* **Work request**
Restate word for word the lines below from the one that has "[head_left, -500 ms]" through the one that has "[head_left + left", keeping both and dropping all pictures.

* **Study material**
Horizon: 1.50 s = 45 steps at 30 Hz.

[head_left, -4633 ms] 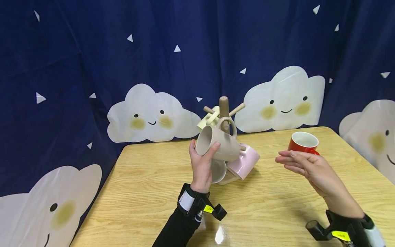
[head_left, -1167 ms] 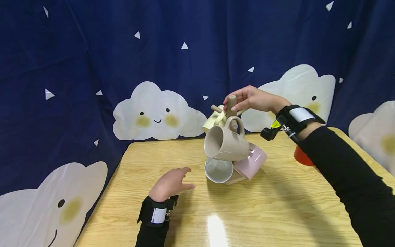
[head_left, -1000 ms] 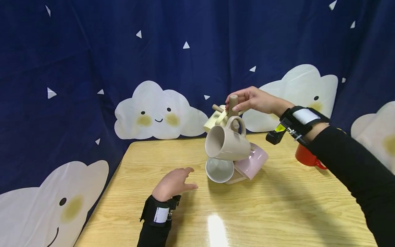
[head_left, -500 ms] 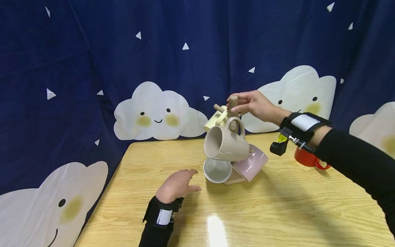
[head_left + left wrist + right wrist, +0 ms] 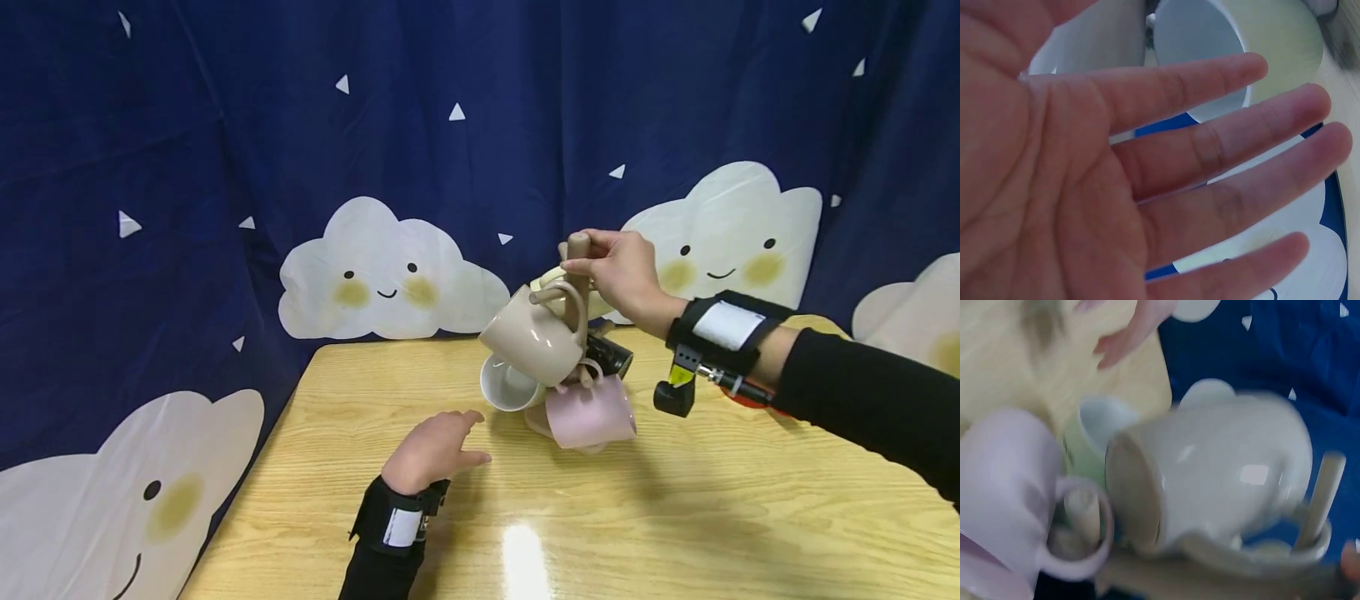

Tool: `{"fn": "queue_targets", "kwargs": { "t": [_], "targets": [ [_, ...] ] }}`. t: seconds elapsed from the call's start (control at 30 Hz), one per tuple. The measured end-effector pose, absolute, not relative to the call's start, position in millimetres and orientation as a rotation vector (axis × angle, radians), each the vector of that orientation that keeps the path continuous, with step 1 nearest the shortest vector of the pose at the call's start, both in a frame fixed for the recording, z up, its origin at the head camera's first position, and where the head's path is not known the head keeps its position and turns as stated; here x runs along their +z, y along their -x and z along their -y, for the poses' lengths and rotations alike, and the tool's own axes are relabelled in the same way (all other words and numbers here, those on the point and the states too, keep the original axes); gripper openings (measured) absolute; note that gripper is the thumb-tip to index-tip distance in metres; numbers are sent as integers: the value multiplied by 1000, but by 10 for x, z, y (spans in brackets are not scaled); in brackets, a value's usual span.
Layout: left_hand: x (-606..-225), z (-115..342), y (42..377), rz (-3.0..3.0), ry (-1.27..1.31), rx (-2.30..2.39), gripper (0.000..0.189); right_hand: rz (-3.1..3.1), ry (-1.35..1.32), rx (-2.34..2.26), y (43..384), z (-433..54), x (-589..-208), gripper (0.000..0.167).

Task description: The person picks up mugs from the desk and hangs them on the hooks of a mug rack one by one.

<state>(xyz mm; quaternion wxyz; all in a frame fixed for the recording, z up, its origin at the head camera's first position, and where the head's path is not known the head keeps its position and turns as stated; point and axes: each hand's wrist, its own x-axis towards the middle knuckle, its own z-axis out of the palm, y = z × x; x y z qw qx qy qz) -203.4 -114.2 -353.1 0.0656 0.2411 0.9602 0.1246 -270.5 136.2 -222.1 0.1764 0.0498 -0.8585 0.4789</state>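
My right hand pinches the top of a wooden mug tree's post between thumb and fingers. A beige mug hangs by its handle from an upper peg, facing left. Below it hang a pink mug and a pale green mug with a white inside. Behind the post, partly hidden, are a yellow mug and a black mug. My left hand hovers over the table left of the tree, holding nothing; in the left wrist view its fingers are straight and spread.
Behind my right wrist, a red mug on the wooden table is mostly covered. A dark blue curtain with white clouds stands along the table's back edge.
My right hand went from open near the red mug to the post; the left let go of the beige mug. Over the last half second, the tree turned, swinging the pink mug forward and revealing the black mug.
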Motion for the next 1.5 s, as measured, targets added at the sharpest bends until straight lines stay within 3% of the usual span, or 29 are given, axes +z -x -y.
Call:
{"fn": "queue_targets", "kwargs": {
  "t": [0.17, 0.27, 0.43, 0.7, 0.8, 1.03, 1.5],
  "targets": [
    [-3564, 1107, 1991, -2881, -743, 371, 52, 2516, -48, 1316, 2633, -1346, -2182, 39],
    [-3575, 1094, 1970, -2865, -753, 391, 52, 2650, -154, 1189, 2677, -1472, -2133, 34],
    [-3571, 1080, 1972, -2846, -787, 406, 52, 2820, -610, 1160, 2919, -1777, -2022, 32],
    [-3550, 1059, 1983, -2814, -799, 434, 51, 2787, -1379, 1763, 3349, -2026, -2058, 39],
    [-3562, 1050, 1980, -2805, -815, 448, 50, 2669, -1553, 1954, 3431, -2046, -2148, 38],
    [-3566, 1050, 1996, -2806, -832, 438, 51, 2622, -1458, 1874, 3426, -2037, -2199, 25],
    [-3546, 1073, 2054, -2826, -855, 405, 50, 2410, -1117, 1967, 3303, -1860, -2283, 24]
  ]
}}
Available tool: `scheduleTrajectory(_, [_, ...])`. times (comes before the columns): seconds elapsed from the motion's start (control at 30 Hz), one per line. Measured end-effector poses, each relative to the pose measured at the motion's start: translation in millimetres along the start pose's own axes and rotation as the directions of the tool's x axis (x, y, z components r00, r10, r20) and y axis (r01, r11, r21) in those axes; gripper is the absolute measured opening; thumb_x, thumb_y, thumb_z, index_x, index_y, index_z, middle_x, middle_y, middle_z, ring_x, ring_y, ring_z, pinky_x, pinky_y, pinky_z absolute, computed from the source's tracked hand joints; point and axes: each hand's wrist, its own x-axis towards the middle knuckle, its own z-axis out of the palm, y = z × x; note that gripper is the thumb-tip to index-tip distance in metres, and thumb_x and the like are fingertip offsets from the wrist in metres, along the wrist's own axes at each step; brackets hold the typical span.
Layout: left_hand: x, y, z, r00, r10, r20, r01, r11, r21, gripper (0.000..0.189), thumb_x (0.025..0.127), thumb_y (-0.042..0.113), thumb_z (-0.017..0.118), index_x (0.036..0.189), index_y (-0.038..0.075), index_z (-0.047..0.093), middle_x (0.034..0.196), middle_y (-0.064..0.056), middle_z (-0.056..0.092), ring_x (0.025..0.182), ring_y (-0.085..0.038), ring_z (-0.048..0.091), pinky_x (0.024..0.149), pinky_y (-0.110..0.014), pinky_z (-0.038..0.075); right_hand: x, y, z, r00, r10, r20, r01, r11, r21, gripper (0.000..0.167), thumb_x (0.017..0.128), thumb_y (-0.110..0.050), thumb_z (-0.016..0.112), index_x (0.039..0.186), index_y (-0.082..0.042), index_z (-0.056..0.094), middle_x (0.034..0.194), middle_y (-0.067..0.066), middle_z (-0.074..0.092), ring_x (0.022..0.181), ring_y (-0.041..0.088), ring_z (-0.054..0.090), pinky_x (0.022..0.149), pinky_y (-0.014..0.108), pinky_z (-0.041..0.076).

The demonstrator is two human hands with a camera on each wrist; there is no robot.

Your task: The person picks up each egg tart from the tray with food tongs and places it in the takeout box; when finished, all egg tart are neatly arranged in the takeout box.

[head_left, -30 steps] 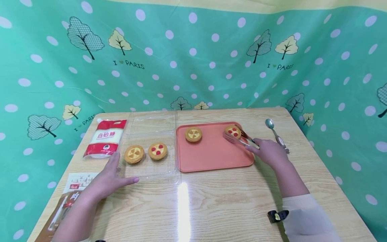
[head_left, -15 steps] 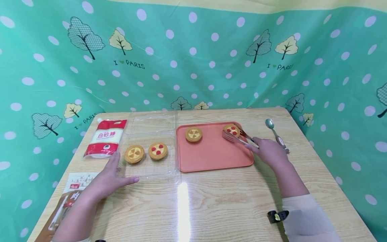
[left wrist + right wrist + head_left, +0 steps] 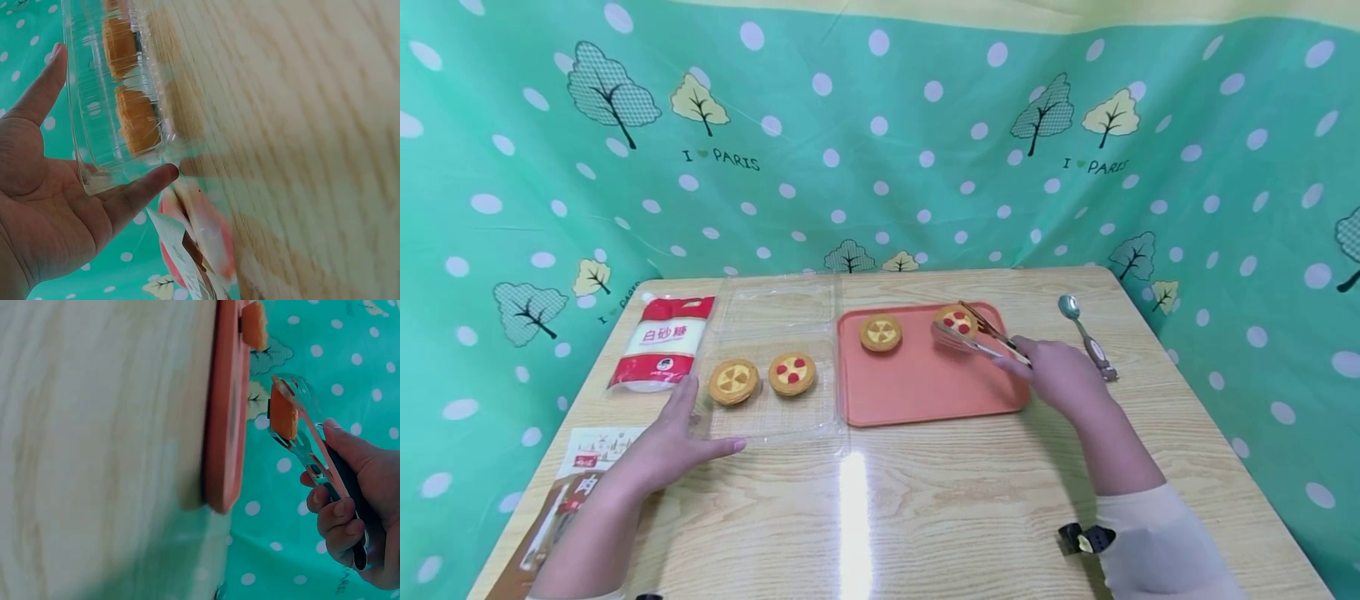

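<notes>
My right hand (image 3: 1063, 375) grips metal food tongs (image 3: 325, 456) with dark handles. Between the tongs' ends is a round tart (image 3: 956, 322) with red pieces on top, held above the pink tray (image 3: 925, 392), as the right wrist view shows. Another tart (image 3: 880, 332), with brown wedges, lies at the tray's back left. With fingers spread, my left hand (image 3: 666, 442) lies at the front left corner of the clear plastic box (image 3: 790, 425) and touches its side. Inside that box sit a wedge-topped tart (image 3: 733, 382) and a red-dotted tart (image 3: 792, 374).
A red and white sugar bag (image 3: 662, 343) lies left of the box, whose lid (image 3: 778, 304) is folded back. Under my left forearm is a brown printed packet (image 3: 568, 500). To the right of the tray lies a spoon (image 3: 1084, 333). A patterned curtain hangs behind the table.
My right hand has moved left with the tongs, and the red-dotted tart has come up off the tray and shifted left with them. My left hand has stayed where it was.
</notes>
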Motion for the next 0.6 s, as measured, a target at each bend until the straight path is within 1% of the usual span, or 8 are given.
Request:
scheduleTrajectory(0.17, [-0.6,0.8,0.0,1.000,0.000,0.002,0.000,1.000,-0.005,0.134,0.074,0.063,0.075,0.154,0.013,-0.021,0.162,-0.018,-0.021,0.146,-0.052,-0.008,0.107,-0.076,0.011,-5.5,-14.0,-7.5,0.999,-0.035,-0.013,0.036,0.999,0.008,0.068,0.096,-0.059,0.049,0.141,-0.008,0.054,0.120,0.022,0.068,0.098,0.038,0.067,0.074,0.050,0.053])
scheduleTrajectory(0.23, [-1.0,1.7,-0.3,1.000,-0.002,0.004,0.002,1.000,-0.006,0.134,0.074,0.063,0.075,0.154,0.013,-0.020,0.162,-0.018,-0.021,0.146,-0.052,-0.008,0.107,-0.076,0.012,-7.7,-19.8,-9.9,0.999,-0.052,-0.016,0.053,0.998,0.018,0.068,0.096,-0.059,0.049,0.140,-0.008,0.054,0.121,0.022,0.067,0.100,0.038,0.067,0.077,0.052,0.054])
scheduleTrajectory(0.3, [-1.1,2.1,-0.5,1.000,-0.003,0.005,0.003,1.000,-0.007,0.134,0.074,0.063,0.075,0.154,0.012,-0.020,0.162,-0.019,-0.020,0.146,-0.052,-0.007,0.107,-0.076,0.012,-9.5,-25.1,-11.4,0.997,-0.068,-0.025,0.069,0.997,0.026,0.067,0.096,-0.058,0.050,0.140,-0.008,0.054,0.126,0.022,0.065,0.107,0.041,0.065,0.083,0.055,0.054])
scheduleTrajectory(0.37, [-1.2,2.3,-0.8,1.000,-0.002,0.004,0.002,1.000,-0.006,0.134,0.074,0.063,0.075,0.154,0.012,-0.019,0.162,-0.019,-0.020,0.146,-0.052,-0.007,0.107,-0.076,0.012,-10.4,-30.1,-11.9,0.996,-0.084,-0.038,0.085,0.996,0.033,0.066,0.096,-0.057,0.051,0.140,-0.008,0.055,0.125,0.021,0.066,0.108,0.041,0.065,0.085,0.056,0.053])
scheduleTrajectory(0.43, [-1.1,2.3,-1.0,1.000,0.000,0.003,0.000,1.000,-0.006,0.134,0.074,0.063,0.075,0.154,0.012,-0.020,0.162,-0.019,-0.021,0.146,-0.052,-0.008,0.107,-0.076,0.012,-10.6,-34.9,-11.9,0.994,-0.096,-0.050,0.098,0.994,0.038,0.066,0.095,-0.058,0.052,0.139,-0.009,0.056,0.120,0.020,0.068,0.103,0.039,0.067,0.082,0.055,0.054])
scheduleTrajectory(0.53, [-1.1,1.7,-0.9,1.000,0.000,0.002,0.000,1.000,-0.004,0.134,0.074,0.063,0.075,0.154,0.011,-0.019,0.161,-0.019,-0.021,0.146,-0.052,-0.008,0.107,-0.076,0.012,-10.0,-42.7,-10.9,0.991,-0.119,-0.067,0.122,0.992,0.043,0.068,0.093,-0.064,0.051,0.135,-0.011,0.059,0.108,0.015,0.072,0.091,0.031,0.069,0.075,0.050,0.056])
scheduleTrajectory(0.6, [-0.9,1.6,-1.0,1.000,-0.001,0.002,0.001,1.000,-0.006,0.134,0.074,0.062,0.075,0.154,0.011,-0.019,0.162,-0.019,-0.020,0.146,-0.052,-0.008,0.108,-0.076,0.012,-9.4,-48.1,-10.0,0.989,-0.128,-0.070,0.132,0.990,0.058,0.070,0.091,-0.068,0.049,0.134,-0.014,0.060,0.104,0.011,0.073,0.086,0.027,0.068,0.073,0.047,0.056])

* **Written reply**
[head_left, -500 ms] 
[head_left + left wrist + right wrist, +0 ms] 

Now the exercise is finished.